By Helen Fawkes
Events to mark the 150th anniversary of the Crimean War are getting under way in Ukraine.
The Charge of the Light Brigade has been immortalised in poetry and film
The conflict, which lasted more than two years, claimed a huge death toll. It began when Russia sent troops to the Ottoman Empire, now Turkey.
In September 1854, Britain and France invaded the Crimea, which was then part of Russia.
This week, each of the countries involved in the war will pay tribute to those who died.
More than a million people were killed in the war. But many of those victims died as a result of sickness and disease rather than on the battlefield.
The poor conditions that soldiers had to put up, with as well as military incompetence, like the ill-fated Charge of the Light Brigade, led to significant changes in the way future wars were fought.
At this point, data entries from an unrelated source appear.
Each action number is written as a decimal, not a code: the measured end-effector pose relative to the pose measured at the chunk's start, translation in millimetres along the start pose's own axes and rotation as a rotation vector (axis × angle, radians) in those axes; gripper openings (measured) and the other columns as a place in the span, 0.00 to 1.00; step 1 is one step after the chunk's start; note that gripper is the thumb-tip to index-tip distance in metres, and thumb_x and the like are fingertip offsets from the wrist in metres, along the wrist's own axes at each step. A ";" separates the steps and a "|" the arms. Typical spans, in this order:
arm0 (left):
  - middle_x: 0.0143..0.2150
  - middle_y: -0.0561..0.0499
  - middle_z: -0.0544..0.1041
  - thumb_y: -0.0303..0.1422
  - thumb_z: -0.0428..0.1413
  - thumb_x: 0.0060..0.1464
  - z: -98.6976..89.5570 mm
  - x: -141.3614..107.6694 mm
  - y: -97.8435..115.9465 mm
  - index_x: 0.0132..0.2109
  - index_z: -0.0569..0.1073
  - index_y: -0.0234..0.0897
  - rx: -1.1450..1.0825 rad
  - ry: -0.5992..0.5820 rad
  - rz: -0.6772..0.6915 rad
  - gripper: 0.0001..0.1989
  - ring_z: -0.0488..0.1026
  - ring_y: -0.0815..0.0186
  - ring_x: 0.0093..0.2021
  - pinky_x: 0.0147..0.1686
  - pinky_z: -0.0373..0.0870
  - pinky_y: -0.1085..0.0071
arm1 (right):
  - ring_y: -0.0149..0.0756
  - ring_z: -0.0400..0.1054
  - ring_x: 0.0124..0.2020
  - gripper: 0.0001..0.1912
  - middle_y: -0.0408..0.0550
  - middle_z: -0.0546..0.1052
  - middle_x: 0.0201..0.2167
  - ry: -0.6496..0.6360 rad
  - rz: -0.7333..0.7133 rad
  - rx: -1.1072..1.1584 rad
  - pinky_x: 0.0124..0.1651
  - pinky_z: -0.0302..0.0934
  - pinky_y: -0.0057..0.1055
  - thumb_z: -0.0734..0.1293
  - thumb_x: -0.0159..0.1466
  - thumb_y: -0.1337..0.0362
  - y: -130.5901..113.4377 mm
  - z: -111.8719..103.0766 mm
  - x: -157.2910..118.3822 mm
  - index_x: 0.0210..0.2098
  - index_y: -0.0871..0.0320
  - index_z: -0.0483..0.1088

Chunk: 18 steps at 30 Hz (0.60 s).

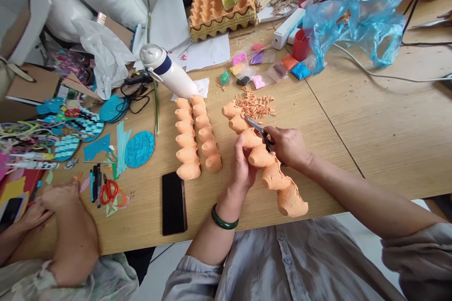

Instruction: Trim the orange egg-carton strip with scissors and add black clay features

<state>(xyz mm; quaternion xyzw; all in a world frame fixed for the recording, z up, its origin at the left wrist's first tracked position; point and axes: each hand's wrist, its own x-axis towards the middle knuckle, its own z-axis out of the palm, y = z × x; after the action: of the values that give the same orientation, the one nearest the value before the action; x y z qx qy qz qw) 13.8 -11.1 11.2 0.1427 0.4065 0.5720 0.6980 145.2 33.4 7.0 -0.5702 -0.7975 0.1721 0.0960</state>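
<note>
Orange egg-carton strip (273, 176) slants over the bench (353, 103) in this head view, its middle held in the person's left hand (242, 164), the grip wrapped around it. The right hand (287, 146) has a narrow grip on small scissors (254, 124), their blades against a cup of the strip. Orange shavings (254, 105) sit in a heap just beyond. Two more strips (185, 141) lie side by side left of the hands, near a black phone (173, 203) and a white bottle (167, 70). Farther left, a co-worker's hand (60, 197) lies near red-handled scissors (108, 192) and blue craft cutouts (139, 149).
</note>
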 end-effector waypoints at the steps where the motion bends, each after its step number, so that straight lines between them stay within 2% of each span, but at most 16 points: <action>1: 0.42 0.48 0.82 0.49 0.53 0.65 -1.4 1.0 -0.8 0.47 0.79 0.40 0.007 0.001 0.004 0.19 0.78 0.55 0.56 0.53 0.78 0.65 | 0.39 0.70 0.29 0.14 0.54 0.81 0.32 -0.009 0.006 -0.002 0.31 0.44 0.31 0.62 0.63 0.65 -1.1 -0.7 0.2 0.43 0.60 0.77; 5: 0.42 0.46 0.81 0.51 0.55 0.63 -4.0 4.2 -2.4 0.45 0.79 0.39 0.032 0.017 0.034 0.20 0.78 0.54 0.54 0.50 0.79 0.63 | 0.40 0.71 0.31 0.14 0.55 0.82 0.33 -0.025 0.046 0.045 0.31 0.45 0.32 0.62 0.67 0.61 -3.0 -3.1 2.8 0.43 0.59 0.77; 10: 0.40 0.48 0.78 0.51 0.63 0.55 -4.0 3.8 2.1 0.42 0.77 0.44 0.092 0.108 0.119 0.17 0.78 0.56 0.47 0.46 0.79 0.58 | 0.37 0.68 0.28 0.20 0.47 0.79 0.29 0.033 0.103 0.373 0.32 0.50 0.29 0.63 0.67 0.48 4.1 -12.5 4.6 0.44 0.56 0.77; 12: 0.39 0.51 0.76 0.50 0.64 0.55 -4.5 2.8 3.2 0.41 0.77 0.44 0.114 0.123 0.162 0.16 0.78 0.59 0.41 0.44 0.79 0.57 | 0.36 0.68 0.28 0.20 0.46 0.78 0.29 0.093 0.084 0.418 0.32 0.52 0.29 0.64 0.65 0.50 8.0 -15.9 4.3 0.47 0.56 0.77; 14: 0.39 0.52 0.76 0.51 0.63 0.55 -4.3 2.0 2.5 0.42 0.77 0.44 0.129 0.128 0.183 0.16 0.77 0.61 0.37 0.43 0.79 0.55 | 0.36 0.68 0.29 0.19 0.46 0.78 0.30 0.174 0.030 0.364 0.33 0.52 0.29 0.65 0.63 0.54 10.4 -16.5 4.4 0.48 0.58 0.77; 16: 0.39 0.51 0.77 0.51 0.64 0.55 -3.1 1.4 0.5 0.43 0.78 0.46 0.141 0.128 0.196 0.16 0.78 0.58 0.40 0.44 0.78 0.52 | 0.37 0.69 0.31 0.19 0.48 0.79 0.33 0.228 -0.044 0.313 0.33 0.52 0.30 0.64 0.62 0.58 11.1 -14.3 5.0 0.49 0.59 0.76; 18: 0.42 0.49 0.79 0.51 0.64 0.54 -1.4 1.0 -2.1 0.43 0.79 0.50 0.171 0.118 0.242 0.15 0.78 0.52 0.47 0.48 0.76 0.52 | 0.37 0.69 0.32 0.19 0.48 0.79 0.35 0.229 -0.105 0.299 0.34 0.53 0.30 0.65 0.62 0.59 10.6 -10.6 6.1 0.49 0.59 0.76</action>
<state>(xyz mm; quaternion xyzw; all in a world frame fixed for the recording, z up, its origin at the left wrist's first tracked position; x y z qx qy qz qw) 14.2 -11.2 8.5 0.2159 0.4739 0.6225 0.5841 156.2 44.0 12.4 -0.5232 -0.7754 0.2177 0.2786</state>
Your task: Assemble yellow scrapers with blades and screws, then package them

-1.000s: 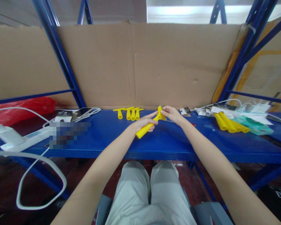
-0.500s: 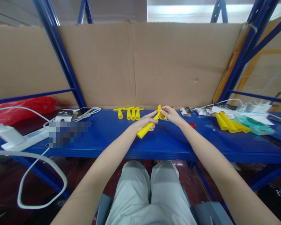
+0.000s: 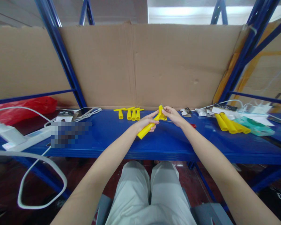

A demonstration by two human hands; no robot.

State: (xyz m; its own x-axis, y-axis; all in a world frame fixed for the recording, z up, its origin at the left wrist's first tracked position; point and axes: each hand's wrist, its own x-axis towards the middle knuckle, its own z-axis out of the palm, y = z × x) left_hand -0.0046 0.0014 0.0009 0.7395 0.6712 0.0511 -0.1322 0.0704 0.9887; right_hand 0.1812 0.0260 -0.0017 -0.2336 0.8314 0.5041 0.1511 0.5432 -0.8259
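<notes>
My left hand (image 3: 146, 122) is closed around a yellow T-shaped plastic piece with a round tubular handle (image 3: 144, 131). The open tube end points down toward me and to the left, while the wider head points up and away. At that head, my right hand (image 3: 172, 115) pinches the piece's edge with bent fingers; whether a small part sits under the fingertips I cannot tell. Behind and to the left, several similar yellow T-shaped pieces (image 3: 131, 114) stand in a row. A red-handled tool (image 3: 193, 125) with a thin shaft lies beside my right wrist, partly hidden.
Yellow tubes (image 3: 230, 123) lie at the right on the blue shelf table (image 3: 103, 137), near a green packet (image 3: 257, 125) and small boxes. On the left are a power strip (image 3: 28, 139), white cables and a red bag (image 3: 28, 107). A cardboard wall (image 3: 166, 65) stands behind.
My right fingers have shifted very slightly on the head of the yellow piece, and more of the head and the thin shaft shows. My left hand keeps its hold.
</notes>
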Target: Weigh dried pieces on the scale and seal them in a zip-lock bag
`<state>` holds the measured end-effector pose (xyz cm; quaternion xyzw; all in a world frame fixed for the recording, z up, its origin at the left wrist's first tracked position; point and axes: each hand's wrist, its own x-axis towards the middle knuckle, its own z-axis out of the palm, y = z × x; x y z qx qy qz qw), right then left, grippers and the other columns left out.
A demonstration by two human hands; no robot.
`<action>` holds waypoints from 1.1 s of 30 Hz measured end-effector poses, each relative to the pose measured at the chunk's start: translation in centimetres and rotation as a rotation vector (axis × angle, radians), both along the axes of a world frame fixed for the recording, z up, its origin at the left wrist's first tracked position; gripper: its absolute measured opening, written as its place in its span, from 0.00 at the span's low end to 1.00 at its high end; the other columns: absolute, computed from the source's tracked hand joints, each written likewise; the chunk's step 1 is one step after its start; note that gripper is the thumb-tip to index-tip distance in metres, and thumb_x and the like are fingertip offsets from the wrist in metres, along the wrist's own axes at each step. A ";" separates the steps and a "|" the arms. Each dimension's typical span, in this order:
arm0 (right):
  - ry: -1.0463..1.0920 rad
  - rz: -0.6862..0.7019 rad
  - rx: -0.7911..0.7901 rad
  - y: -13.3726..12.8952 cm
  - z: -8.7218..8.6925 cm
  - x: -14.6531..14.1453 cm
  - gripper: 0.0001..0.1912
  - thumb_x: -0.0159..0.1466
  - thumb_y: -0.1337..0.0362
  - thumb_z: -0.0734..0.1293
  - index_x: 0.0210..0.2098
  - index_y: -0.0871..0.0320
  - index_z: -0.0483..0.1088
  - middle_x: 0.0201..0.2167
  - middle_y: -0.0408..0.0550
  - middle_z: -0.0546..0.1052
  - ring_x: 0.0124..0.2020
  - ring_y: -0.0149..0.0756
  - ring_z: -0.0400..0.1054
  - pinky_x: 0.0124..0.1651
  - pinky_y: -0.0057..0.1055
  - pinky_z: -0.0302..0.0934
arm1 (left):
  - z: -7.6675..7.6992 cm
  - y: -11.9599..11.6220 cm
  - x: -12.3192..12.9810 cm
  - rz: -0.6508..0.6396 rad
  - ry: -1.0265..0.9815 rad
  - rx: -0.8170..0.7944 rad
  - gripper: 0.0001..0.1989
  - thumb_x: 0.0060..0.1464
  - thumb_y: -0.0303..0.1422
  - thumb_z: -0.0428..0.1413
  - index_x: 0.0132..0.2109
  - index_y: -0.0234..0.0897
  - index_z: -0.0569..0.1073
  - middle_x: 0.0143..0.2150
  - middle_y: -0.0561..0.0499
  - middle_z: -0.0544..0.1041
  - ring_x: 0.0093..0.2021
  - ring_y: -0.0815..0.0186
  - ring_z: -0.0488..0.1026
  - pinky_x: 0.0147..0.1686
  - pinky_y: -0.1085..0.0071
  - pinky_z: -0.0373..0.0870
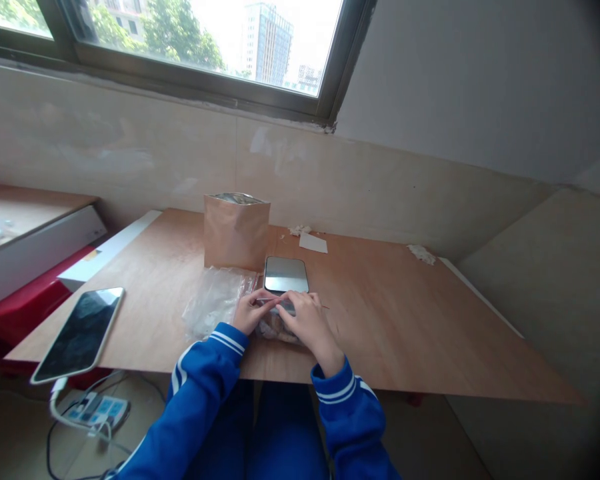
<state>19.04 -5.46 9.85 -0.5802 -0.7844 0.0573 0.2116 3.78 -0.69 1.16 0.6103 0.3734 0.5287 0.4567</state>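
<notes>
A clear zip bag with brownish pieces inside lies at the table's near edge. My left hand pinches its top edge from the left. From the right, my right hand pinches the same edge, its fingertips close to those of the left. Just beyond the hands lies a small flat scale with a shiny top. Left of the hands is a pile of empty clear plastic bags. A brown kraft pouch with a silvery lining stands upright behind them, its mouth open.
On the wooden table, a phone with a charging cable lies at the left edge. White paper and crumpled scraps lie toward the back. A power strip is on the floor below left.
</notes>
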 end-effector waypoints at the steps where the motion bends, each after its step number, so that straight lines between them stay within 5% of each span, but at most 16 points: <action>1: -0.013 -0.003 -0.006 0.0 0.0 0.0 0.08 0.67 0.62 0.62 0.37 0.55 0.72 0.36 0.46 0.79 0.40 0.38 0.68 0.45 0.33 0.52 | 0.0 0.0 0.0 -0.003 -0.005 0.002 0.13 0.50 0.41 0.62 0.35 0.34 0.79 0.34 0.47 0.80 0.37 0.62 0.76 0.38 0.69 0.72; 10: 0.040 -0.016 -0.028 0.3 0.3 0.6 0.14 0.66 0.71 0.59 0.29 0.52 0.73 0.21 0.41 0.75 0.27 0.34 0.64 0.42 0.30 0.50 | 1.1 -0.4 -0.1 -0.044 -0.017 0.022 0.13 0.49 0.42 0.63 0.35 0.36 0.80 0.34 0.47 0.81 0.38 0.61 0.77 0.41 0.66 0.73; 15: 0.052 -0.010 -0.012 0.6 0.0 0.4 0.14 0.65 0.72 0.59 0.30 0.53 0.73 0.21 0.40 0.75 0.23 0.31 0.63 0.43 0.30 0.51 | 1.1 -0.4 -0.2 -0.039 -0.011 0.015 0.13 0.52 0.42 0.61 0.36 0.36 0.81 0.37 0.46 0.81 0.39 0.61 0.77 0.40 0.67 0.73; 22: -0.017 0.037 -0.016 0.7 0.3 0.1 0.12 0.70 0.60 0.59 0.36 0.53 0.74 0.26 0.44 0.78 0.29 0.35 0.69 0.43 0.32 0.51 | 0.7 -0.3 -0.2 0.026 -0.073 0.013 0.12 0.53 0.41 0.61 0.36 0.35 0.80 0.36 0.47 0.80 0.40 0.61 0.77 0.43 0.67 0.72; 33: -0.021 0.016 -0.012 1.1 -0.1 -0.4 0.16 0.69 0.68 0.58 0.32 0.52 0.75 0.25 0.42 0.78 0.27 0.34 0.67 0.44 0.32 0.50 | 0.7 -0.4 -0.4 0.046 -0.050 0.010 0.12 0.53 0.41 0.61 0.36 0.36 0.79 0.34 0.49 0.80 0.37 0.62 0.77 0.40 0.69 0.72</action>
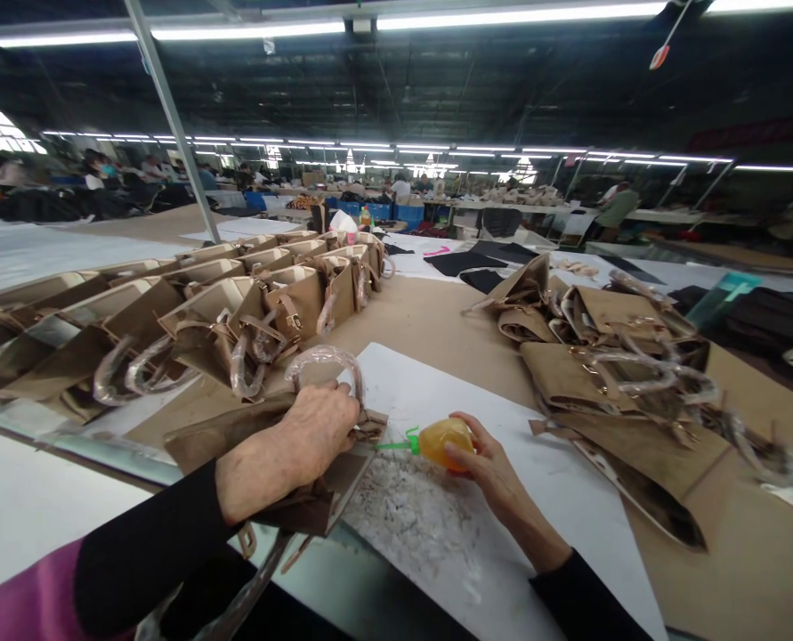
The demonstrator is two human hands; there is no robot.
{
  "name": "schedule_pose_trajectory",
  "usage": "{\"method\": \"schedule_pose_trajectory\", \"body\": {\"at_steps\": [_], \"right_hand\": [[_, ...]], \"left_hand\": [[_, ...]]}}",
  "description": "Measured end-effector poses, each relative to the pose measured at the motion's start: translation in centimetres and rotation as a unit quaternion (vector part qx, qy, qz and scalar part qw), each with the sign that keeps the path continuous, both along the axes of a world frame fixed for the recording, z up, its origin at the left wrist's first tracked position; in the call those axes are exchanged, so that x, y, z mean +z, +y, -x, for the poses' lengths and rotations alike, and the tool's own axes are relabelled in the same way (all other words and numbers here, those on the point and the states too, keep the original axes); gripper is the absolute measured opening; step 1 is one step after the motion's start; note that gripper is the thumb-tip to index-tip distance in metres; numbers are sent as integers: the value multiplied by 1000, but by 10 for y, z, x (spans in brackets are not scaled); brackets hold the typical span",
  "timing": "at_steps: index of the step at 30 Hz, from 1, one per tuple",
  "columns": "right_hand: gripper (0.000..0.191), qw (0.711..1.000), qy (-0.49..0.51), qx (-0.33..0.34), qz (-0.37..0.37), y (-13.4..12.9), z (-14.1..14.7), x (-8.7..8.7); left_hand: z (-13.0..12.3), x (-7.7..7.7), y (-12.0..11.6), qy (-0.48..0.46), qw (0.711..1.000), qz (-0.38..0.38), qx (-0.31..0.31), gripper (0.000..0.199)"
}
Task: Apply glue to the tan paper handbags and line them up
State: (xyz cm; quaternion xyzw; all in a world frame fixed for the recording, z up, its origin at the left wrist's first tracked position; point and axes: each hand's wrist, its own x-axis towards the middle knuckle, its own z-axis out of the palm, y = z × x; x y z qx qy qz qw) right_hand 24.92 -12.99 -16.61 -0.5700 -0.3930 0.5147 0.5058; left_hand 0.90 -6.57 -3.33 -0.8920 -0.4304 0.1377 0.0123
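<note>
Grips bag (pixel 333 488) with left hand (pixel 303 436) | clasps yellow bottle (pixel 441 441) in right hand (pixel 493 472) | points green nozzle (pixel 412 442) at bag | may smear bag if squeezing too hard

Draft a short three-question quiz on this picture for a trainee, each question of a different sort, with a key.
1. Multiple choice: What colour is the nozzle of the bottle?
A) black
B) green
C) white

2. True or false: The right hand holds the bottle with its nozzle pointing toward the brown bag that the left hand is on.

3. Fill in the blank: The rows of open-topped bags stand on the ____ side of the picture.

Key: 1. B; 2. true; 3. left
</note>
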Motion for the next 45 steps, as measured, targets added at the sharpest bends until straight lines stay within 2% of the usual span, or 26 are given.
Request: {"method": "schedule_pose_trajectory", "body": {"at_steps": [17,24,29,36,45], "right_hand": [[57,998,48,36,21,-22,13,15],[58,997,63,41,24,-33,21,24],[59,996,78,46,20,-40,26,29],[59,997,68,22,17,-39,32,26],[59,993,106,57,23,-54,41,33]], "left_hand": [[9,-17,-3,-14,1000,-18,-11,22],[6,-7,-8,-7,1000,1,8,22],[6,-5,-9,-5,1000,5,16,22],[6,-5,-11,-5,1000,1,14,23],[4,2,-16,7,1000,6,1,24]]}}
Those who died will be remembered over the next two days in Ukraine.
On Thursday, flowers will be laid on a communal grave in Sevastopol. Then on Friday, the official memorial day dedicated to the victims of the Crimean War, there will be a series of events.
Separate services of remembrance will be held in the Black Sea resort by each of the countries involved in the conflict. Britain will also unveil a new monument to its war dead in the area once used as the base camp for the Light Brigade.
Later on Friday, representatives from Britain, France, Turkey and Russia will come together for a ceremony of reconciliation. Each country will then lay wreaths at a monument dedicated to peace.